▶ [Description of the task] Given the listing below, write out exactly the lines starting with the line that has "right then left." and going on through the line that has "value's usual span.", both kept.

▶ [Dataset section]
* * * * *

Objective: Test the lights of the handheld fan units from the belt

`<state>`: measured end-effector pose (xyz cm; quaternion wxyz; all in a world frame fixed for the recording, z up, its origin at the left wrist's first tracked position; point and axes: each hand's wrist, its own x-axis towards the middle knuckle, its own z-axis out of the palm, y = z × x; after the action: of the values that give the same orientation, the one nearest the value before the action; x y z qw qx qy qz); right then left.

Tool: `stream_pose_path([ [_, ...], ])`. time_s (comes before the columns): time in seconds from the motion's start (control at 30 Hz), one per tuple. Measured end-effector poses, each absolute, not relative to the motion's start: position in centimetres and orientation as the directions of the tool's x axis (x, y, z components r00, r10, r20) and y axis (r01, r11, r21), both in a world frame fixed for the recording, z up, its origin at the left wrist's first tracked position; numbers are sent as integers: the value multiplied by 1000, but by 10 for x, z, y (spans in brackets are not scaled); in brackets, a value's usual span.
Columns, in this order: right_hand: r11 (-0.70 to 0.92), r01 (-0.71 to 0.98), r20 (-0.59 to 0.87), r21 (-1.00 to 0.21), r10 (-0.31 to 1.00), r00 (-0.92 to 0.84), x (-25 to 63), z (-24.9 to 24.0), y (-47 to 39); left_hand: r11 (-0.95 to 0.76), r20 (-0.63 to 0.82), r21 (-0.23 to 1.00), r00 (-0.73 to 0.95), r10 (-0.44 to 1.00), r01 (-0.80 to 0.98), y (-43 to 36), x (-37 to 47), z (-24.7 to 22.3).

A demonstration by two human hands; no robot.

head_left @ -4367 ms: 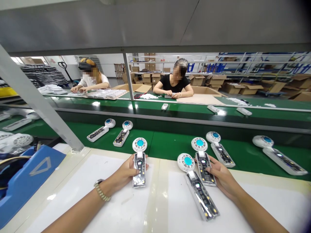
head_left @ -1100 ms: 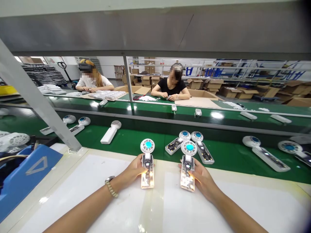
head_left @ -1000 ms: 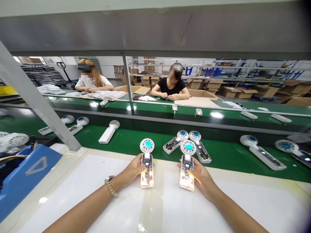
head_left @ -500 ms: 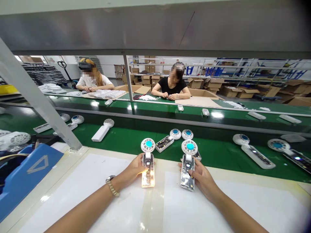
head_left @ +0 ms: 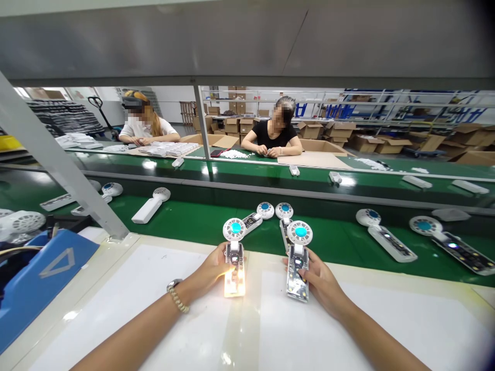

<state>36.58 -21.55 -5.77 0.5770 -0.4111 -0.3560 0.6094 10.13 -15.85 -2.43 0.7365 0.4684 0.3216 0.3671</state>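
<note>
My left hand [head_left: 214, 269] is closed around a small handheld fan [head_left: 234, 230], thumb on its clear body, which glows yellow-white at the lower end. In my right hand [head_left: 319, 275] is a second fan [head_left: 299, 233] with a clear body, unlit at the bottom, my thumb pressed on its middle. Both fans stand head up, side by side above the white work surface [head_left: 286, 330], each with a round white head and blue centre. Just behind them, two similar fans [head_left: 265, 210] [head_left: 284, 211] lie on the green belt.
More fans lie along the green belt [head_left: 193, 221], left and right. A blue bin [head_left: 46, 283] stands at left, beside a slanted metal post [head_left: 65, 154]. Two people [head_left: 145, 129] [head_left: 275, 135] sit across the line. A metal shelf [head_left: 247, 41] hangs overhead.
Fans on the near belt have shifted left, while white parts on the far belt have shifted right. The glow in the fan in my left hand is brighter. Both hands keep their grip.
</note>
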Motion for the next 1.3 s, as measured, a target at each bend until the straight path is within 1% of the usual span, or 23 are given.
stream_pose_path([
  [0.17,-99,-408,-99,-908,995,-20,367,-58,-215,297,-127,921,527,840,-252,-157,101,-27],
  [0.53,-94,-415,-90,-905,996,-30,367,-54,-217,307,-151,927,536,831,-214,-157,100,-28],
  [0.87,-113,-426,-108,-898,994,-37,367,-54,-217,317,-152,921,540,828,-227,-155,100,-30],
  [1.07,-109,-440,-103,-891,994,-36,367,-55,-217,345,-164,908,556,815,-239,-154,98,-31],
  [1.3,-94,-449,-83,-889,996,-44,369,-58,-216,337,-152,909,555,818,-247,-154,100,-30],
])
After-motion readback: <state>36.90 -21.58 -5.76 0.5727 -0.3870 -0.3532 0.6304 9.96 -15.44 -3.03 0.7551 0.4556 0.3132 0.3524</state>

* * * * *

▶ [Answer to this problem]
`<state>`: measured end-effector pose (xyz cm; quaternion wxyz; all in a world frame fixed for the recording, z up, its origin at the left wrist's first tracked position; point and axes: each hand's wrist, its own x-axis towards the middle knuckle, its own z-axis out of the palm, y = z × x; after the action: of the values that give the same orientation, the one nearest the value before the action; x y z qw qx qy qz); right then left.

Tool: `stream_pose_path([ [_, ...], ])`. time_s (comes before the columns): time in seconds from the motion's start (control at 30 Hz), one per tuple. Measured end-effector poses, each absolute, not relative to the motion's start: position in centimetres and orientation as the directions of the tool's x axis (x, y, z components r00, r10, r20) and y axis (r01, r11, r21), both in a world frame fixed for the recording, z up, its origin at the left wrist's first tracked position; numbers are sent as integers: the value multiplied by 1000, but by 10 for x, z, y (spans in brackets are not scaled); in brackets, a value's usual span.

Nothing remains open in this exercise.